- _WORK TO COMPLETE_
Return, from the lines below, each one that includes the word "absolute".

- _DATASET EXTRACT_

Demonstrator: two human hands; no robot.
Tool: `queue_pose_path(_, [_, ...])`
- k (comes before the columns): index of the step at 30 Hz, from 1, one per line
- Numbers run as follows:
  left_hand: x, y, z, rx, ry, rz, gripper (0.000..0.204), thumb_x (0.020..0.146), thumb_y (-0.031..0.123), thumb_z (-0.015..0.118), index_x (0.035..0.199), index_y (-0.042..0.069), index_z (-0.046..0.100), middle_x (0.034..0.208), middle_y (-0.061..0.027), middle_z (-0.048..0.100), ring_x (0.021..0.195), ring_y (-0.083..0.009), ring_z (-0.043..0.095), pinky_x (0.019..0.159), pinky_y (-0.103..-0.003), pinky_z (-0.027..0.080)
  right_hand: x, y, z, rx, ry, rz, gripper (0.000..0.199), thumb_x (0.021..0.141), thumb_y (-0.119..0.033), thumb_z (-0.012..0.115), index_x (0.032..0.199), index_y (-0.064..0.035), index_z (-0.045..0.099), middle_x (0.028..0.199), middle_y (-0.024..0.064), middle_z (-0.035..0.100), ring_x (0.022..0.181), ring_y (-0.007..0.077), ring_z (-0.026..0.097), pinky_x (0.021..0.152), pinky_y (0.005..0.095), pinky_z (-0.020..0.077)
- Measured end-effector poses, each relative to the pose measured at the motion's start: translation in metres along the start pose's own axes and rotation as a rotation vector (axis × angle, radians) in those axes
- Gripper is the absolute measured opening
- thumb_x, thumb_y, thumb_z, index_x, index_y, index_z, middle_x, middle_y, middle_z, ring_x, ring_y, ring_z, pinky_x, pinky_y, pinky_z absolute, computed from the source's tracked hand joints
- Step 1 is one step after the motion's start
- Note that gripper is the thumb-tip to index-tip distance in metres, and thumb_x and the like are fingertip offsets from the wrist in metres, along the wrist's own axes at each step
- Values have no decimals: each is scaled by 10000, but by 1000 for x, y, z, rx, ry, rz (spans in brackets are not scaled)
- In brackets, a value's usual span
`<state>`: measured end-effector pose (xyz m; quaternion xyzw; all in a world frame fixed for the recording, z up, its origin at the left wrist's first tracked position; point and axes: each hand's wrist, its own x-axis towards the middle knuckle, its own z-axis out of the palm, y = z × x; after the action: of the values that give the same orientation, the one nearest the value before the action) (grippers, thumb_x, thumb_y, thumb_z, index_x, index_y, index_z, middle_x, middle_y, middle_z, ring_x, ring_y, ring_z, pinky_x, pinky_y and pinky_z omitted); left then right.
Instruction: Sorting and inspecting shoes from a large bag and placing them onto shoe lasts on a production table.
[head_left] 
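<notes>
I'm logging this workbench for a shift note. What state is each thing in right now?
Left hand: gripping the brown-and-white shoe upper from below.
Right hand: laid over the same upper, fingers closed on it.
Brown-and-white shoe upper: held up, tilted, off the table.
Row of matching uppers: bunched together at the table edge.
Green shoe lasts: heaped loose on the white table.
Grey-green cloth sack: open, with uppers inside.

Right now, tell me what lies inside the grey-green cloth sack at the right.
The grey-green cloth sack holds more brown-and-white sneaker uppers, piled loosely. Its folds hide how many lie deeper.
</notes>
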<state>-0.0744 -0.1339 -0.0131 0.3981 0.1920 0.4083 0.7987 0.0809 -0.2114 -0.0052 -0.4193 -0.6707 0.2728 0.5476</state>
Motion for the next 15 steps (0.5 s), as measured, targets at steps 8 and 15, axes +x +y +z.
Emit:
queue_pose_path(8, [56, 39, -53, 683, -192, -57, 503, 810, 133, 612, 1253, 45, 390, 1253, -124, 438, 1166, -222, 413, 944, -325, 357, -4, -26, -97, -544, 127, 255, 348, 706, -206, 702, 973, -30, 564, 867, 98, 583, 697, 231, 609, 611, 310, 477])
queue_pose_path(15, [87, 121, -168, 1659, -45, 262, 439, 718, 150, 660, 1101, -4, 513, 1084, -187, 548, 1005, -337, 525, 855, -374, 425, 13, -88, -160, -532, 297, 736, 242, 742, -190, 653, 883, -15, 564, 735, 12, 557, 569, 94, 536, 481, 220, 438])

- _EXERCISE RESULT_
- Gripper is the absolute measured opening
- thumb_x, thumb_y, thumb_z, index_x, index_y, index_z, middle_x, middle_y, middle_z, ring_x, ring_y, ring_z, pinky_x, pinky_y, pinky_z absolute, computed from the source's tracked hand joints

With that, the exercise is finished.